NH14C-02 An Integrated Modeling Framework for Flood Risk in Coastal Urban Landscapes

Abstract

Major Coastal Urban centers face the risks of storm surge, inland estuarine flooding and urban pluvial flooding. Under climate change they face the added threat of sea-level rise, increases in storm surge, and increased precipitation.

These compound threats of climate change are cast within a world of great uncertainty about the changes in the magnitude and frequency of the separate threats as well as the spatial and temporal correlation. An enhanced risk assessment process is needed to address the risk of the compound events and assessing the cost-benefits of interventions

This research proposes a multi-hazard scalable time sensitive high resolution flood modeling approach to capture the “triple flood threat” (pluvial, fluvial and storm surge flooding) combined implications. The presentation will focus on the modeling and risk assessment of urban landscapes using of 2D hydrodynamic flood model tool as shown in Figure. The urban flooding is modeled using ICM, with detailed geo-specificity of the urban systems driven by scenarios of precipitation and coastal and riverine boundary conditions from the other models in the framework. The other models in the framework are : The Coupled TC Intensity Prediction System (CHIPS), producing wind and precipitation fields over the area of the project. Storm surges are simulated using the ADvanced CIRCulation model (ADCIRC), to compute flow and transport in rivers, estuarine, coastal, and oceanic systems. The inland catchment is modeled using LISFLOOD-FP and will be driven outputs from CHIPS and ADCIRC to produce water surface elevations in the riverine and estuarine reaches of the rivers as boundary conditions for the ICM model.
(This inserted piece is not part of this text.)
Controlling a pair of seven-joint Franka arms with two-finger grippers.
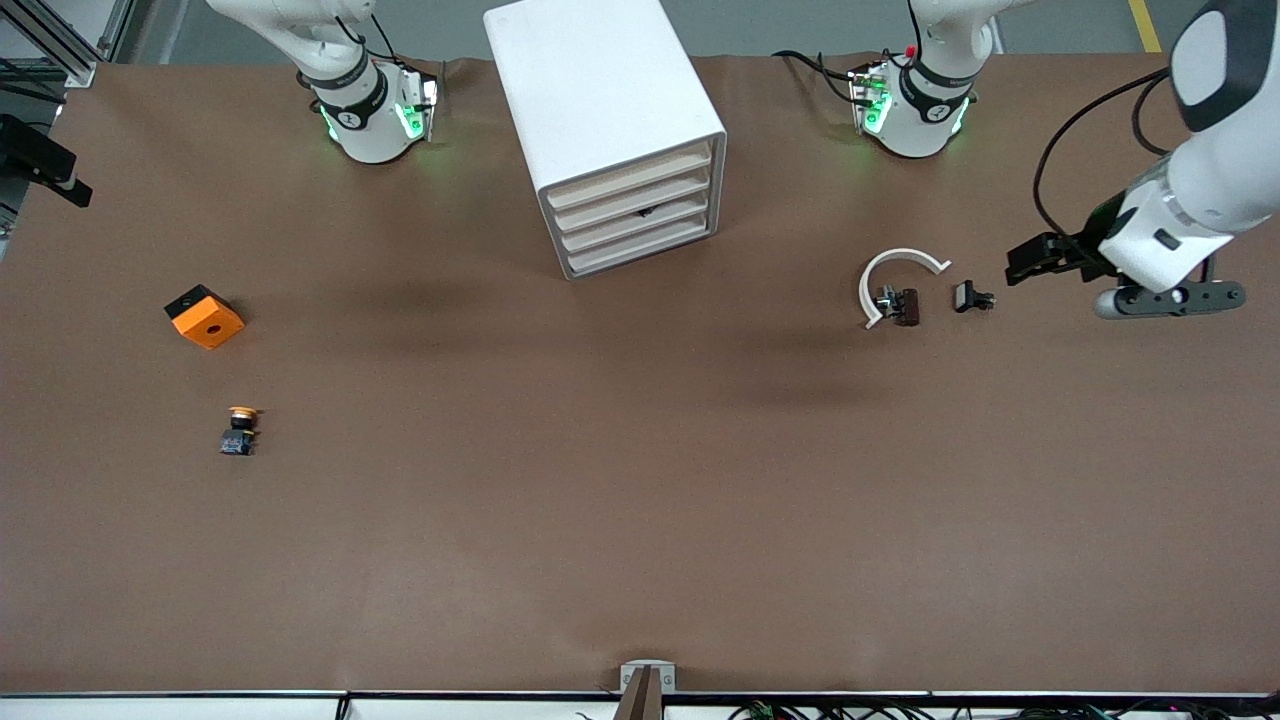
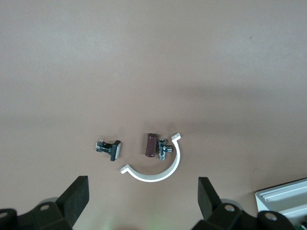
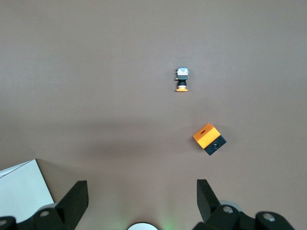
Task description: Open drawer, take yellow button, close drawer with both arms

Integrated Flood Risk Analysis: Urban flooding risk will be estimated using a probabilistic analysis based on monte carlo simulation of tropical storms with the resulting monte carlo ensembles of wind and precipitation fields being cascaded into a final derived distribution of flood depth on the urban landscape.

This work will be presented within a case study of the metropolitan Boston urban region which faces threats from Boston Harbor, the Charles & Mystic Rivers and a highly impervious urban landscape. Interaction with policy makers and stakeholder on the presentation and usefulness of the modeling framework will be reported.
 

Plain-language Summary

This work reports on a framework for assessing compound flood risk to coastal urban landscapes from sea level rise, storm surge, estuarine flooding and rainfall over the urban landscape. A linked modeling system will be presented that provides for a cascading of probabilities so that appropriate level of joint probabilities can be estimated for risk assessments.